The only real defense against such failures is to plan for them – anticipating them in three ways:
- backing up your data
- moving your backed-up data off site
- having and practicing how to restore backed-up data
Here’s a very simple snippet from an oldie but goldie article entitled “How to backup your MySQL tables and data every night using a bash script and cron:“
#!/bin/sh
# backup data
mysqldump -uroot -ppwd --opt db1 > /sqldata/db1.sql
mysqldump -uroot -ppwd --opt db2 > /sqldata/db2.sql
# zip up data
cd /sqldata/
tar -zcvf sqldata.tgz *.sql
# email data off-site
cd /scripts/
perl emailsql.cgi
The article also displays a script on how to email the data off site, not a bad deal if your data is small – such backups being just as simple to restore with this dynamic command line duo of directives:
tar -zxvf sqldata.tgz
mysql -uroot -ppwd db1 < db1.sql
Things get trickier when you have tons of data, in which it may play into one’s restoration plan better to backup and restore a database by individual tables. Here is a set of articles that describes how to do this that includes some script examples you can modify to suite your needs:
- MySQL: How do I dump all tables in a database into separate files?
- MySQL: How do I import individual table dump files in to MySQL using shell script?
Either way, then it is just a manner of putting the shell script on a timer, or in the vernacular of crontab:
1 3 * * * /usr/home/mysite.com/prvt/tbak.sh > /usr/home/logs/tbak.log
If either of these shell script, bash-based approach seems to complex then perhaps one of the control panel, web-based method offered by UpStartBlogger’s post “8 MySQL Backup Strategies for WordPress Bloggers (And Others)” will do the trick.

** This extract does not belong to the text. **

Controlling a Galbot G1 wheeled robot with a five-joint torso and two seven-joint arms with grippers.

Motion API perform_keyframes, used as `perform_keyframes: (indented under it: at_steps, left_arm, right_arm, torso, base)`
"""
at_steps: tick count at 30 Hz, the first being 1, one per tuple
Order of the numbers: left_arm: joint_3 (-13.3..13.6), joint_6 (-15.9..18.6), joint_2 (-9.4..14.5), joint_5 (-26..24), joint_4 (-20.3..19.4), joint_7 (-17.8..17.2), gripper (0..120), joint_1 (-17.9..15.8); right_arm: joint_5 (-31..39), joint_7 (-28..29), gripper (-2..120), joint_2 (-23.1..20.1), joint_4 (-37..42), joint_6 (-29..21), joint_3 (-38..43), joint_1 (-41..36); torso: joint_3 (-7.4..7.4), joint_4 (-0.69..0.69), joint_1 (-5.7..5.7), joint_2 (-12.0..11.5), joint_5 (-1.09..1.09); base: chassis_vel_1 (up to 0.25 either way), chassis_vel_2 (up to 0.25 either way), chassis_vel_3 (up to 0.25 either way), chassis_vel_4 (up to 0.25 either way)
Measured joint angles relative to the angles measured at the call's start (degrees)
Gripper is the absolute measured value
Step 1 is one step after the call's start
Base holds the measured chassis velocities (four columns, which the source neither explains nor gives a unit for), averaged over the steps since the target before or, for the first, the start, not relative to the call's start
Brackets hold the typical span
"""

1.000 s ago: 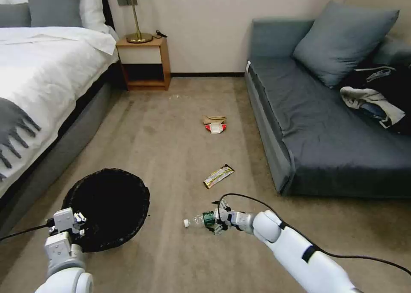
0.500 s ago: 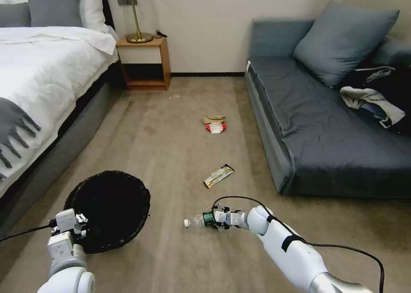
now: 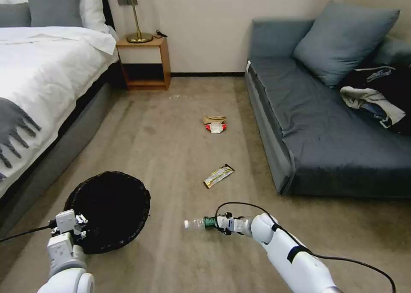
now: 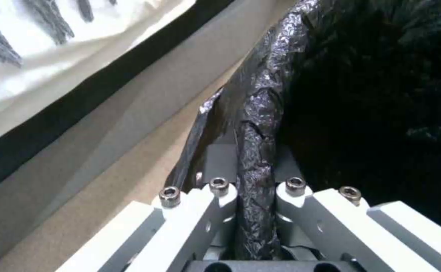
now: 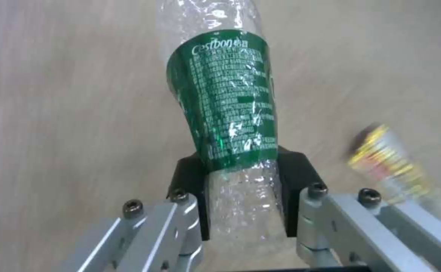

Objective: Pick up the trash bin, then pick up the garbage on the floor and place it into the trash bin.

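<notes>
We saw the right end effector (image 3: 216,222) clenched on the bottle (image 3: 198,222) above open carpet, the wrapper (image 3: 218,175) just beyond, the sofa (image 3: 325,134) to its right. The left end effector (image 3: 79,224) pinched the bin (image 3: 109,209) rim beside the bed (image 3: 43,91).

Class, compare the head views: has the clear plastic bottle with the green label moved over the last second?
Yes. The clear green-labelled bottle, clamped in the right gripper, has turned and lifted slightly, judged against the unmoved gold-and-black wrapper.
</notes>
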Motion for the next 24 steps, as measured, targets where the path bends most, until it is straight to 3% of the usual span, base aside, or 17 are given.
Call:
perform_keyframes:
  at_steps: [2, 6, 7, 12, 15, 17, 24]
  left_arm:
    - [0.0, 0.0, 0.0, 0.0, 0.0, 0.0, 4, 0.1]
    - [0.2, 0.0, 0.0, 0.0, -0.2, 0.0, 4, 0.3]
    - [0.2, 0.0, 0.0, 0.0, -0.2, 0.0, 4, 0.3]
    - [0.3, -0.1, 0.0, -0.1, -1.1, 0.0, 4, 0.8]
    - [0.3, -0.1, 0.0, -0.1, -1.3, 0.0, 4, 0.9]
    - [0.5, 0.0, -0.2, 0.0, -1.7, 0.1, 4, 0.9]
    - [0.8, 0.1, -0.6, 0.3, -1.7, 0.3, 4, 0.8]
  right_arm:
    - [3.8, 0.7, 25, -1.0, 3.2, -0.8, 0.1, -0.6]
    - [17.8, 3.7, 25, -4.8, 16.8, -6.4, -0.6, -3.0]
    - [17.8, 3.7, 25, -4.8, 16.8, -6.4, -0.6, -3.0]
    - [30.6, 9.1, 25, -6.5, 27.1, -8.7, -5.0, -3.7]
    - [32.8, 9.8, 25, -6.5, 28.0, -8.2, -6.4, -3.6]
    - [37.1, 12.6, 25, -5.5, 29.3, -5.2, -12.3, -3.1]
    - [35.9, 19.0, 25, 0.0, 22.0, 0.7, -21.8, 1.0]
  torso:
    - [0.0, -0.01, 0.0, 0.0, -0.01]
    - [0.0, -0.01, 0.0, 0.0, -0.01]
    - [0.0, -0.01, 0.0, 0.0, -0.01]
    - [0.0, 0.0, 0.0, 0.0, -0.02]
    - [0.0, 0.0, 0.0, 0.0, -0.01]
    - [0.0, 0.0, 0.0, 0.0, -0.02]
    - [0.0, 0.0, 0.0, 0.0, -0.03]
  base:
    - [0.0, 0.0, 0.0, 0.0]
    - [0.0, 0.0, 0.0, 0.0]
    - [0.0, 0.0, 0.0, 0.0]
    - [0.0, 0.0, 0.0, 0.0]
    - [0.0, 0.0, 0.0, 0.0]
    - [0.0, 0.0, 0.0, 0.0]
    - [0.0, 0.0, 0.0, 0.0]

Here are some other related articles that might help, the last two include automagic date stamping of the backup files:
- MDLog:/sysadmin – Backup your MySQL databases automatically with AutoMySQLBackup
- Automatic MySql Backup Script – Dagon Design
- Justin-Cook – Automatic cPanel backup (domain & MySQL) with cron & PHP
- Simple MySQL Backup – Holy Smoly
- DreamHost Forum – Crontab/backup
The bottom line is this: just Peter implores us to make a ready defense in 1 Peter 3:15, so I’m asking you always be ready to make a defense to anything that endangers the data that is on your system so you’re not found tearfully dissheveled cowering in a corner meek and fearful, mumbling something about how you should have planned for such failures.
You’ll be glad you did – probably at the most inopportune time possible.

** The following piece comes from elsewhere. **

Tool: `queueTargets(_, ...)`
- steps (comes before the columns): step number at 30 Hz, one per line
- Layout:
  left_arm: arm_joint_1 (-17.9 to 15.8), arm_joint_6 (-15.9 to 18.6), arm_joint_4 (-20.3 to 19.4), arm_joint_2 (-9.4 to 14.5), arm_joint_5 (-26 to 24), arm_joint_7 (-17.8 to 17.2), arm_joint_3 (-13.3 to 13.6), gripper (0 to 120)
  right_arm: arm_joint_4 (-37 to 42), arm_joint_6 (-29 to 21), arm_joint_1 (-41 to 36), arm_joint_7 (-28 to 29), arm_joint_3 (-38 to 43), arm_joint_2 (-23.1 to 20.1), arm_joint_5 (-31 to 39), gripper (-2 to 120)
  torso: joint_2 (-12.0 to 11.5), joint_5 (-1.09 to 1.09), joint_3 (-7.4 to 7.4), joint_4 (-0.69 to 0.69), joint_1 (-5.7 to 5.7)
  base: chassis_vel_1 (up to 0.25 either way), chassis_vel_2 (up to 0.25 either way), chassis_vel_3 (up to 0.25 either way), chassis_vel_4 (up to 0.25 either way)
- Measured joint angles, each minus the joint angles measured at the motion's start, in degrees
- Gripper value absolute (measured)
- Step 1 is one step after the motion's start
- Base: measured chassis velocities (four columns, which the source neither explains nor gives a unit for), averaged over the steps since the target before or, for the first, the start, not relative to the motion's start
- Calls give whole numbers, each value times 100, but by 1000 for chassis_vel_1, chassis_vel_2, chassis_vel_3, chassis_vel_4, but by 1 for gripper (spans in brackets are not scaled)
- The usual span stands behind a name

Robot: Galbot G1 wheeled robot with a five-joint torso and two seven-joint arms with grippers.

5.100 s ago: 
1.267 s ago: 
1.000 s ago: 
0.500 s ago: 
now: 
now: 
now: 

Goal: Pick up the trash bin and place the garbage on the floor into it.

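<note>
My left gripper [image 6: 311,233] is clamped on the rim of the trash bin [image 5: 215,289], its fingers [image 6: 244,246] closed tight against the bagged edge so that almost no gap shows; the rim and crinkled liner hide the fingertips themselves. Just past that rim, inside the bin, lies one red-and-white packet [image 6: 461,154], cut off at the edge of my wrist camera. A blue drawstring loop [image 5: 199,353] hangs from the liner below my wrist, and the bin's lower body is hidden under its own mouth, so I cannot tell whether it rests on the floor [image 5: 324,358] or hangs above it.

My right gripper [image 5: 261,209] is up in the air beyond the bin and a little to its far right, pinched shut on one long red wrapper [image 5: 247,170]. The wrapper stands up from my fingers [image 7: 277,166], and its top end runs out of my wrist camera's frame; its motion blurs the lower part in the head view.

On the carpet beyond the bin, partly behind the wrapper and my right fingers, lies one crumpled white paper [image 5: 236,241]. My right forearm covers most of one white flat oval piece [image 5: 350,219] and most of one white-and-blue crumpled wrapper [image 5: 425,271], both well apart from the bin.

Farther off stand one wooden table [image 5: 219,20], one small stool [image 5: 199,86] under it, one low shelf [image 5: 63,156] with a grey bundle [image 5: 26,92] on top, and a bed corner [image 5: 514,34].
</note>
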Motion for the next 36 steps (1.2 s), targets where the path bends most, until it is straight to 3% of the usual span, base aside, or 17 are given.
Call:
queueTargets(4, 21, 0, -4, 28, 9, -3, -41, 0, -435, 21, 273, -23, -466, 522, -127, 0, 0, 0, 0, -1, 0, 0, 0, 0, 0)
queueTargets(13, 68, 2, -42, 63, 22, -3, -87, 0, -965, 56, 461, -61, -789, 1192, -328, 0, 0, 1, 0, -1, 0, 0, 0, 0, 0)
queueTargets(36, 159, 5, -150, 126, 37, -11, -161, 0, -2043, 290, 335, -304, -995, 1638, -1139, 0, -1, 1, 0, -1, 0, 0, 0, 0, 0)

December 19, 2009 at 8:00 pm
I use 1and1 templates for our church website. Is there a way to back them up?
http://central-united-church.org
I was using Front Page, then switched to Dreamweaver, but I found there isn’t enough time to design a website. Also, templates make it so much easier to train others to upload to 1and1 as there is a tiny learning curve.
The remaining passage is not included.